Abstract: TH-PO0891
Investigating Hepatocyte Nuclear Factor 4 Alpha as a Central Regulator of Kidney Graft Repair
Session Information
- Transplantation: Basic Research
November 06, 2025 | Location: Exhibit Hall, Convention Center
Abstract Time: 10:00 AM - 12:00 PM
Category: Transplantation
- 2101 Transplantation: Basic
Authors
- Neupane, Slaghaniya, University of Toronto, Toronto, Ontario, Canada
- Petrovic, Stefan, University Health Network, Toronto, Ontario, Canada
- Saha, Aninda Dibya, Stanford University, Stanford, California, United States
- Allen, Maya A., University of Toronto, Toronto, Ontario, Canada
- Sachewsky, Nadia, University Health Network, Toronto, Ontario, Canada
- Selzner, Markus, University Health Network, Toronto, Ontario, Canada
- Robinson, Lisa, University of Toronto, Toronto, Ontario, Canada
- Clotet Freixas, Sergi, McMaster University, Hamilton, Ontario, Canada
- Konvalinka, Ana, University of Toronto, Toronto, Ontario, Canada
Background
Kidney transplantation is the best treatment for end-stage kidney disease, but ischemia-reperfusion injury (IRI) harms all grafts. Previously, we showed better kidney function after IRI is tied to preserved expression of mitochondrial proteins in normothermic ex vivo kidney perfusion. We identified a regulator of these mitochondrial proteins, hepatocyte nuclear factor 4a (HNF4A), which may be a novel target for kidney repair. Our goal is to test if an HNF4A agonist, N-trans caffeoyltyramine (NCT), protects against IRI.
Methods
We will evaluate NCT treatment in male and female primary proximal tubular cells (PTECs), and in male and female mice subjected to bilateral IRI. First, we inhibited HNF4A in primary PTECs, and then assessed gene expression, cell death and mitochondrial function.

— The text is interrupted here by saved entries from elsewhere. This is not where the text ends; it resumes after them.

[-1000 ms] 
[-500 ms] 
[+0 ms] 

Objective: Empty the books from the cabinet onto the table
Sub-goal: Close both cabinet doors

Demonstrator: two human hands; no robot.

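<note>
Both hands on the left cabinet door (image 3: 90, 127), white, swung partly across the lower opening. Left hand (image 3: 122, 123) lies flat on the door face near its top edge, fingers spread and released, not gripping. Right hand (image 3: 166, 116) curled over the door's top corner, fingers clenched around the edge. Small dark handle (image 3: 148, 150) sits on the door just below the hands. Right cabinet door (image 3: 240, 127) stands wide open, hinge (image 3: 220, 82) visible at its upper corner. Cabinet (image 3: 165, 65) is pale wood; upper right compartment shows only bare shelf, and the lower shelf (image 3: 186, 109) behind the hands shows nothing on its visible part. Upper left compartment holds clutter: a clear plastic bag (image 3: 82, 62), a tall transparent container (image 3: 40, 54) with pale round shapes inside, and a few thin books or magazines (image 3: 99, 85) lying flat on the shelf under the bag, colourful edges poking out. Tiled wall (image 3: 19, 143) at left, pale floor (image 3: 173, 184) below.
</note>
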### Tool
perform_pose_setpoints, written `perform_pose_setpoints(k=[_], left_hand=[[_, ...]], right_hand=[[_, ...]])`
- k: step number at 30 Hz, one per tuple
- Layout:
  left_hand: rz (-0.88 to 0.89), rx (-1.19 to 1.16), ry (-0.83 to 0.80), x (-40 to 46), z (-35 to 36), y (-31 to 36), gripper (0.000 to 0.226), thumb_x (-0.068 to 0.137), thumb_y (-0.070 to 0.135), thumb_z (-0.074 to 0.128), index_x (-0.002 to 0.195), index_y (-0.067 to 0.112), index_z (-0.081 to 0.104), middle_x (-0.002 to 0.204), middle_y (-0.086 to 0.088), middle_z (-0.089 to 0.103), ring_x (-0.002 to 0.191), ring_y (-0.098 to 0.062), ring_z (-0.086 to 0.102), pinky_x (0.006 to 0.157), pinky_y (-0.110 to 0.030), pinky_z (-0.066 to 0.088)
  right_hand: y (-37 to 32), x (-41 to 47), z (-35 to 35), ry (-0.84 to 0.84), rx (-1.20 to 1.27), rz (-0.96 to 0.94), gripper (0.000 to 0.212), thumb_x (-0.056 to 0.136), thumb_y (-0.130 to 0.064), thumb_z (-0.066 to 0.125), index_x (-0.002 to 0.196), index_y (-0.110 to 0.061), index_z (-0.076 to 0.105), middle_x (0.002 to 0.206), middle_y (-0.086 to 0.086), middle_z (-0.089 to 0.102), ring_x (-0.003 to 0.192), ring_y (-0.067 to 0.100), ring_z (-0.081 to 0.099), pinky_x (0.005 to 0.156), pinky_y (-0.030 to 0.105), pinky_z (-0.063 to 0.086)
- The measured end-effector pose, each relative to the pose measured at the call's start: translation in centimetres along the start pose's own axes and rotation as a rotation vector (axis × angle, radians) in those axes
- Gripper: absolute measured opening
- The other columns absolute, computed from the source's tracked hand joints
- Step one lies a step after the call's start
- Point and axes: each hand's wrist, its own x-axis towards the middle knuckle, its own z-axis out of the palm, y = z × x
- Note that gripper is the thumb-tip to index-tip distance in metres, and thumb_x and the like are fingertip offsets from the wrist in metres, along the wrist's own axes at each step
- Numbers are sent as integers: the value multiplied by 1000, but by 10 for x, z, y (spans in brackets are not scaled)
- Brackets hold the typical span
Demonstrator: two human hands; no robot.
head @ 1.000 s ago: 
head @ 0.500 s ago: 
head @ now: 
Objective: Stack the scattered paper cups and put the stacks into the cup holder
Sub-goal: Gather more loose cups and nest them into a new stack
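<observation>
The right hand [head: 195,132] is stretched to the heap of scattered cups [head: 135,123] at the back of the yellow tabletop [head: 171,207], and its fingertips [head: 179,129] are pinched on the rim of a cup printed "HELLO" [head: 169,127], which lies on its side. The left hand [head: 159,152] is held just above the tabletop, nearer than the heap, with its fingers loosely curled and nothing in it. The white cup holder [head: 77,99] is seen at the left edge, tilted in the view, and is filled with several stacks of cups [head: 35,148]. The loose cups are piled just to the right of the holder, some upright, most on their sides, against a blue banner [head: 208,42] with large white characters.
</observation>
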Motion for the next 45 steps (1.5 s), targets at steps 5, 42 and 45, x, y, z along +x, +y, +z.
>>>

Lastly, kidney function and stucture of mice subjected to bilateral IRI were assessed on post operative day 2 and 14.
Results
HNF4A inhibition in vitro increased PTEC death and decreased mitochondrial function. We developed a sex-specific model of bilateral IRI and demonstrated that warm ischemia (21-min males and 28-min females) impairs kidney function on post-operative day 2, indicated by elevated serum creatinine. Mice also developed tubulointerstitial fibrosis on post-operative day 14. Gene expression of Hnf4a and its targets (Cpt2, Etfb) and interactors (Ppargc1a, Ppara) all decreased on post operative day 2 and remained decreased on post operative day 14 in males.
Conclusion
Based on the preliminary results, HNF4A is important for the metabolic function and viability of PTECs. If NCT reduces IRI by preserving mitochondrial function, it could be administered prior to transplantation to improve graft outcomes.